Umas esmolinhas para um turista cadeirante
Já rolou comigo mais de uma vez. São peculiaridades que habitam alguns olhos de quem vê um deficiente
Quando fiquei paraplégico, em janeiro de 2000, aos 17 anos, as minorias tinham uma voz ainda menos ressoante. Não se falava em inclusão, feminismo, sufragismo, resistência, direitos iguais… Claro, a luta de agora segue difícil, essa governança… Mas até que há mais consciência. Se a gente se organizar, podemos desorganizar, como pregou Chico Science.
À época, falava-se que as células-tronco iriam deslanchar logo, que a medicina estava adiantada, algo que não se provou até agora.
Não faz tanto tempo, mas num primeiro momento achei que tentaria a sorte na vida nos semáforos, que não teria grandes oportunidades profissionais, algo que depois se mostrou o contrário graças ao suporte familiar, à correria. E a um pouquinho de sorte, sem ela não se chupa nem um Chicabon, diria Nelson Rodrigues.
O fato é que fiz e faço coisas realizadoras que talvez não as atingisse se não fosse acometido por esse tiro de um policial militar paulista. Nesse pacote, claro, tenho de lidar com peculiaridades que habitam alguns olhos de quem vê um cadeirante.
Como certa vez em Belo Horizonte, no alto da Avenida Afonso Pena, quase na Praça do Papa. Enquanto aguardo a minha vez para ser atendido numa banca de jornal – sim, adoro o ritual de ler no papel e sempre o adorarei –, surge um tipo a me abordar. Mamado, é verdade, ao me ver na cadeira de rodas, decide me oferecer umas moedas. Na hora, a gente se pergunta se isso está rolando mesmo. Estava. Achei graça, agradeci e disse que eu não precisava da esmolinha, não com essas palavras, na boa.
Devia ter uns R$ 1,50. Pô, nem pro cara me oferecer uns 50 conto… Com aquelas moedas não dava pra comprar nem um exemplar usado de Sabrina na banca. Ele insistia, mas, de forma amistosa, neguei.

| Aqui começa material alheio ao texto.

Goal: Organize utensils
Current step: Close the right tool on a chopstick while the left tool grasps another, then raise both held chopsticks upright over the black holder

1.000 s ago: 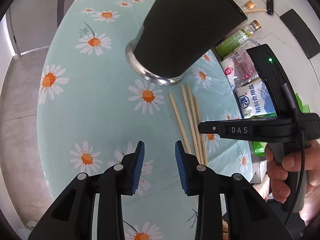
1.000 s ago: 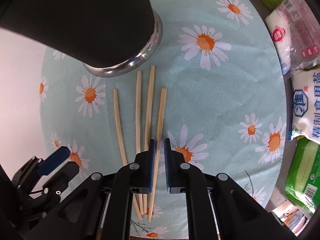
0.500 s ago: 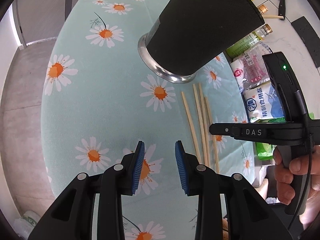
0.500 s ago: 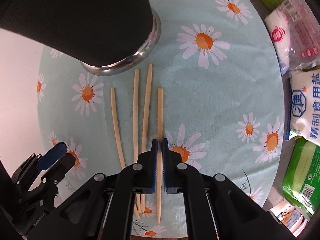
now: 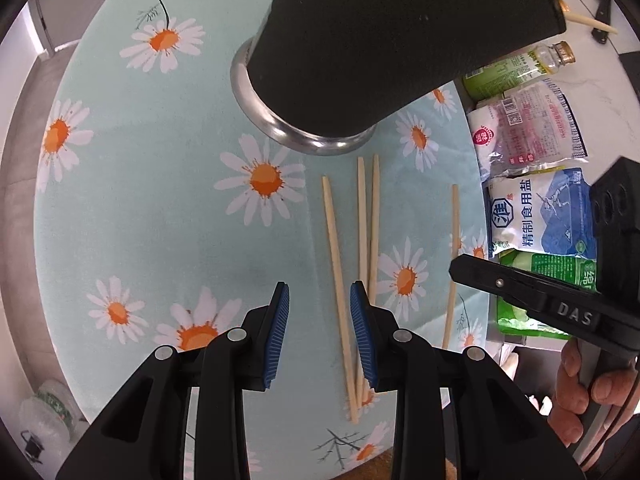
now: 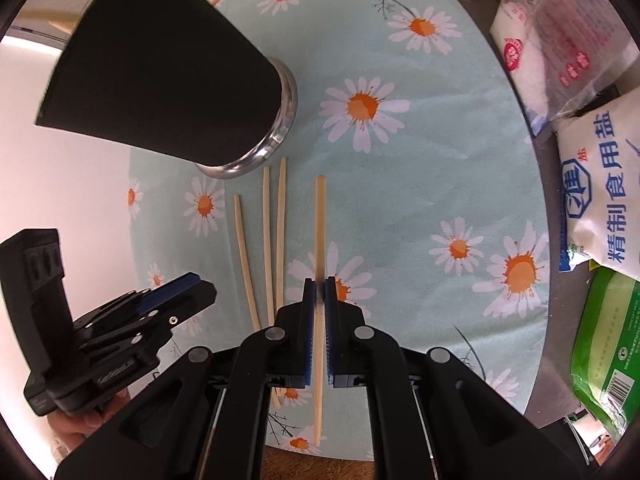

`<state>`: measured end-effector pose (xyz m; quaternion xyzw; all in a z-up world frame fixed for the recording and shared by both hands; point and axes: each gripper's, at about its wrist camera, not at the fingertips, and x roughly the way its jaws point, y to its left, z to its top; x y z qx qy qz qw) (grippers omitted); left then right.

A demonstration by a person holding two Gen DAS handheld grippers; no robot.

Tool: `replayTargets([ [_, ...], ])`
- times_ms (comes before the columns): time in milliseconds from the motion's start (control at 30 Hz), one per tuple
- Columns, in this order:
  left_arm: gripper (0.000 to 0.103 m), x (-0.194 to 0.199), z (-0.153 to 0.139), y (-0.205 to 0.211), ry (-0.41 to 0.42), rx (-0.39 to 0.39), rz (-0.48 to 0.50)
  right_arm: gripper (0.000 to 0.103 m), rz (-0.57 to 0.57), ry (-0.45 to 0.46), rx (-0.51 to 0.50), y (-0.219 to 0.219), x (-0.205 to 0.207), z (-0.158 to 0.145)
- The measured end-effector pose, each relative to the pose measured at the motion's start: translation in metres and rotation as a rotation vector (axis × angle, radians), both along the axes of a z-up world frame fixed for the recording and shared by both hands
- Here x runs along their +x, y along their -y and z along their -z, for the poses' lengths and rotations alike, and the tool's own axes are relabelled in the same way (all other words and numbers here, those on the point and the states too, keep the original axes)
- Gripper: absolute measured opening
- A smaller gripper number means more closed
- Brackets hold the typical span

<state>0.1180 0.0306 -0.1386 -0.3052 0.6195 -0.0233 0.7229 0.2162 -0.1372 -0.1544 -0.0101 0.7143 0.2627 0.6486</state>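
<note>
Right gripper (image 6: 319,292): blue-padded jaws clamped on a pale wooden chopstick (image 6: 319,220), gripping roughly mid-length. The stick's long axis runs straight along the fingers, far tip pointing toward the black cup-shaped utensil holder with a shiny metal base ring (image 6: 168,80). It's offset right of the other three pale chopsticks (image 6: 266,240), which lie roughly parallel on the daisy-print light-blue tablecloth (image 6: 400,200), tips near the holder's base. Can't tell if the held stick is clear of the cloth.

Left gripper (image 5: 319,312): jaws apart, nothing between them, hovering over the near ends of the three. Holder upright; stick ends poke above its rim in the right wrist view.
</note>
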Motion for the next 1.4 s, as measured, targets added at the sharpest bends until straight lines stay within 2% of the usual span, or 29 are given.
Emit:
replayTargets([
  [200,0.031,0.012,0.000,0.018,-0.060,0.063,0.015,0.006,0.021,-0.010,0.049,0.036,0.016,-0.014],
  [467,0.028,0.029,0.003,0.041,-0.126,0.183,0.047,0.006,-0.008,-0.015,0.120,0.050,0.008,-0.024],
  [533,0.025,0.031,0.006,0.045,-0.146,0.220,0.051,0.006,-0.009,-0.022,0.143,0.056,0.006,-0.026],
  [567,0.020,0.032,0.007,0.048,-0.153,0.227,0.054,0.006,-0.013,-0.026,0.152,0.055,0.005,-0.025],
  [633,0.018,0.033,0.010,0.048,-0.173,0.256,0.041,0.006,-0.022,-0.042,0.168,0.056,0.003,-0.024],
  [1033,0.017,0.051,0.014,0.077,-0.227,0.363,0.022,0.006,-0.080,-0.094,0.207,0.068,0.001,-0.018],
  [1200,0.006,0.053,0.013,0.084,-0.239,0.415,0.022,0.006,-0.111,-0.116,0.220,0.067,-0.002,-0.013],
  [1400,0.004,0.049,0.013,0.083,-0.228,0.415,-0.005,0.006,-0.120,-0.134,0.240,0.071,-0.003,-0.016],
])
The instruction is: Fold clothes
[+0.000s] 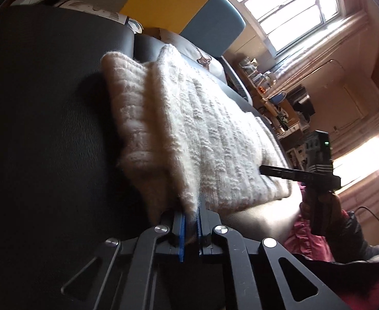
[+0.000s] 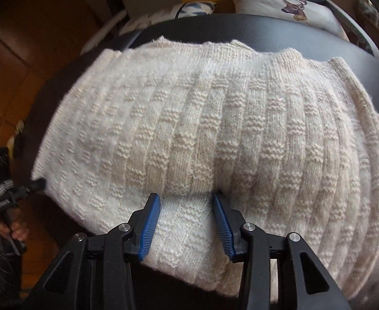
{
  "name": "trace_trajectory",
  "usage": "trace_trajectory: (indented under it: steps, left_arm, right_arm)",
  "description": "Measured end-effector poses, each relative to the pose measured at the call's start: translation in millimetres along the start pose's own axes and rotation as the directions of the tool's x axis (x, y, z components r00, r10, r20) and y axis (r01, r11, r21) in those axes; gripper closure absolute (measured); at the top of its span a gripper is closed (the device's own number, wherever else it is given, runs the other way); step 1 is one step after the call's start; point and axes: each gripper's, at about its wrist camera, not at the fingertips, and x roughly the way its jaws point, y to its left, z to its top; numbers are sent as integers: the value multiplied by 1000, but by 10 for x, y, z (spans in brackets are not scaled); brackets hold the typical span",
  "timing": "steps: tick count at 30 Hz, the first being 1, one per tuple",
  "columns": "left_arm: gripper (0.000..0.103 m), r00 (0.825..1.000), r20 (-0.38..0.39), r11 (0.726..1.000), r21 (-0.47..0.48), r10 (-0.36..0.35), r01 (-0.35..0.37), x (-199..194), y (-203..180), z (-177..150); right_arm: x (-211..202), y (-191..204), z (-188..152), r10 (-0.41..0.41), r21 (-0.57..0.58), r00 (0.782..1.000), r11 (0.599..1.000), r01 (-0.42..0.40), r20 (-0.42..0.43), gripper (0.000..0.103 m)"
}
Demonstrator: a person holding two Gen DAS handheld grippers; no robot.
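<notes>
Sweater [image 2: 202, 129] edge pinched in left tongs [image 1: 190, 222]; right tongs [image 2: 186, 222] spread.

Left tool [image 1: 190, 222] pinches cream knit sweater [image 1: 189, 134] on black seat [image 1: 47, 103].

Left wrist cam: rolled sideways, low at sweater [image 1: 189, 134] edge, looks along dark surface [image 1: 47, 129] toward windows; right tongs [image 1: 264, 169] visible far right. Right wrist cam: close above near hem, faces across sweater toward deer cushion [image 2: 287, 6]; left tongs [image 2: 41, 182] at left edge. Shared: sweater, dark surface.
</notes>
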Motion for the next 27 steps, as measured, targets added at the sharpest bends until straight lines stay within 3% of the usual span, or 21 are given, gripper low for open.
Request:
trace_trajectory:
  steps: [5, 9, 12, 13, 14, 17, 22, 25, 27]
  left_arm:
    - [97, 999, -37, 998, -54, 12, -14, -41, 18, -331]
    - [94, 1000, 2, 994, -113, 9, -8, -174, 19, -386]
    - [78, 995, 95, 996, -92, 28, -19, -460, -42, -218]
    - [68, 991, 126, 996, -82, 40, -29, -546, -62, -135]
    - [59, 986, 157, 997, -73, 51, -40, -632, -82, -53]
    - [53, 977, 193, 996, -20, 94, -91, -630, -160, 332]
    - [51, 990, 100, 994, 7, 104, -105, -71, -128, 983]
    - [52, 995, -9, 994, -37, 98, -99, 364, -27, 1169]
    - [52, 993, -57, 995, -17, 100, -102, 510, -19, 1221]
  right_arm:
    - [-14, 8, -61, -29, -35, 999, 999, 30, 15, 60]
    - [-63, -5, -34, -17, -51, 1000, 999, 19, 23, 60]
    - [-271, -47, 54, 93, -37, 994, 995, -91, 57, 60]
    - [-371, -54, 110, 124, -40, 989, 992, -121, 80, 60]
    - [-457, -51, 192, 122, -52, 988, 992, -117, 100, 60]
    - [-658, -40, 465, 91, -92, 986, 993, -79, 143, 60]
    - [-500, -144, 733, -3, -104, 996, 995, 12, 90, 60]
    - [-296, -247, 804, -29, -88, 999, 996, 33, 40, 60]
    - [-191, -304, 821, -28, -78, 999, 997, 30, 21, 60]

[Muitos bêbados(as), sobretudo em festas e shows, costumam babar ovo para o fato de eu estar na cadeira de rodas, rasgam elogios, por vezes querem até se ajoelhar e beijar a minha mão… Tenho de entender, levar na boa, certo de que não mereço tais reverências. Pelo menos o ébrio de BH não fez isso.]
Passaram-se 11 anos e eu desembarcara em Halifax, no Canadá. A poucos passos do Hotel Delta, onde eu pernoitaria, o primeiro choque de realidade ao conhecer o país gigante nortista foi ver os impecáveis jardins do Grand Parade, diminuto parque com bancos coloridos e mesas com tabuleiros de xadrez cuidadosamente pintados.
Na saída, fui abordado por uma senhorinha que, ao me ver na cadeira de rodas, me parou: “Com licença, eu posso te oferecer 3 dólares?”. Isso mesmo, de esmola. Hipponguices do meu guarda-roupa à parte, até que eu não estava malvestido, tinha até câmera no pescoço. Matutei e, rapidamente, sorri e aceitei; afinal, era o Primeiro Mundo repartindo sua renda com a gente do Terceiro Mundo. É nois.
Com mais 3 dólares canadenses, comprei um pint de Guinness no Durty Nellys, pub na Argyle Street, via de muitos restaurantes e botecos descolados que se agitam à noite.
Enfim, se acontecer de novo, quem sabe dou sorte de arranjar uma graninha maior. Mas ainda sofro e sempre vou sofrer por saber que muita gente precisa de um troco pra comer ou fazer a manutenção de sua velha cadeira de rodas.